Lynn has been a social worker in the Upper Valley for 30 years. She graduated from Dartmouth College in 1988 and obtained her MSW from the University of Vermont in 1995. She was a child welfare social worker for Casey Family Services from 1995-2012. Since 2013 she has served as the Human Services Director for the City of Lebanon. In addition to serving on the Board of NHCEH since 2018, she serves on the Board of Directors for LISTEN Community Services. (Modified from the NH Coalition to End Homelessness (NHCEH) webpage)
In addition to the information above, Ron Michaud shared that the City of Lebanon is lucky to have such a well-qualified social worker leading the Lebanon Welfare Department.
Goodwin began her talk sharing that we are fortunate to have City Counselors and City Leaders that want to find ways to manage the gaps in social services in the state to provide the best resources we can for our citizens who need an extra helping hand.
She reflected on Rotary’s 4-Way Test as she shared her thoughts about the housing crisis in Lebanon.
When she first started her job, the majority of her time was focused on preventing evictions. It is her belief that it always makes more sense to keep folks housed than to pay for emergency shelter.  Managing those who are at risk of losing their home/apartments, and the number of unhoused individuals and families have increased dramatically.  We have a housing crisis in Lebanon.  Small, one-bedroom apartments can start at $1,300/month.  Many of our lower-income citizens can’t afford to pay this amount for housing. Competition for rentals can be fierce with multiple people going after the same rental units.
Even individuals who are eligible for Section 8 Housing can’t find places to rent.
How does section 8 work in New Hampshire?
The goal of the Federal Housing Choice Voucher Program (Section 8) is to provide safe, decent, sanitary, and affordable housing to very low-income households. Through the program, a qualified household pays a portion of their adjusted income toward rent and utilities, and New Hampshire Housing pays the remainder directly to the landlord. The rental unit is selected by the household and must meet certain housing quality standards.
She shared that it is hard to find landlords willing to rent to folks eligible for Section 8 housing as they can get paid more by others who are willing and able to pay more for units.
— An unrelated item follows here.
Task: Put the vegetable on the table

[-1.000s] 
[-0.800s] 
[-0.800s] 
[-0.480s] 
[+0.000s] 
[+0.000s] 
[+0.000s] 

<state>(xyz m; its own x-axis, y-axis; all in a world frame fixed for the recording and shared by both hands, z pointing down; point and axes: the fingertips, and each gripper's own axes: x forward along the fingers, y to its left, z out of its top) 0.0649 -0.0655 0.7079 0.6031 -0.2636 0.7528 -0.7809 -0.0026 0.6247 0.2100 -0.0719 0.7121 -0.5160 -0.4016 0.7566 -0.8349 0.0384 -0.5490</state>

There are instances when a renter loses their rental unit when the owner sells to a new person, and there are cases where apartments have been deemed unlivable/condemned.
Goodwin strives to work with landlords to encourage them to offer at least one housing unit to an individual qualified for Section 8 housing.
When apartments can’t be found, the alternative is housing the individual(s) in hotel room which cost taxpayers a lot of money.  In 2022, the City of Lebanon spent $74,000 on motel units, and in 2023 this number grew to $104,000.
She briefly discussed that during the January homeless survey, 15 individuals were identified as having no shelter. Goodwin then talked about the establishment of the homeless shelter at 160 Mechanics Street that is set to house 12 to 15 individuals in the winter months. This winter, 53 unique individuals stayed at the shelter.  The shelter is managed by the City of Lebanon and the Haven. Food is being provided by Listen and APD.
The homeless shelter on Mascoma St. may be used for para medical health clinics during the summer months. This property will be available until 2029 when the state is slated to construct a round-about at the intersection of Slayton Hill Road.
She shared a little information about housing issues in our region. It is hard to get a good count of homelessness in Vermont, as programs are administered by the state and not by individual towns/cities.  The homelessness count in Hartford is estimated to be 25.
Another issue that contributes to homelessness is finding “sober housing” for those in recovery. Headrest has opened a sober house in Boscawen and has learned a lot about running a sober house that may help them establish other “sober housing” in the future.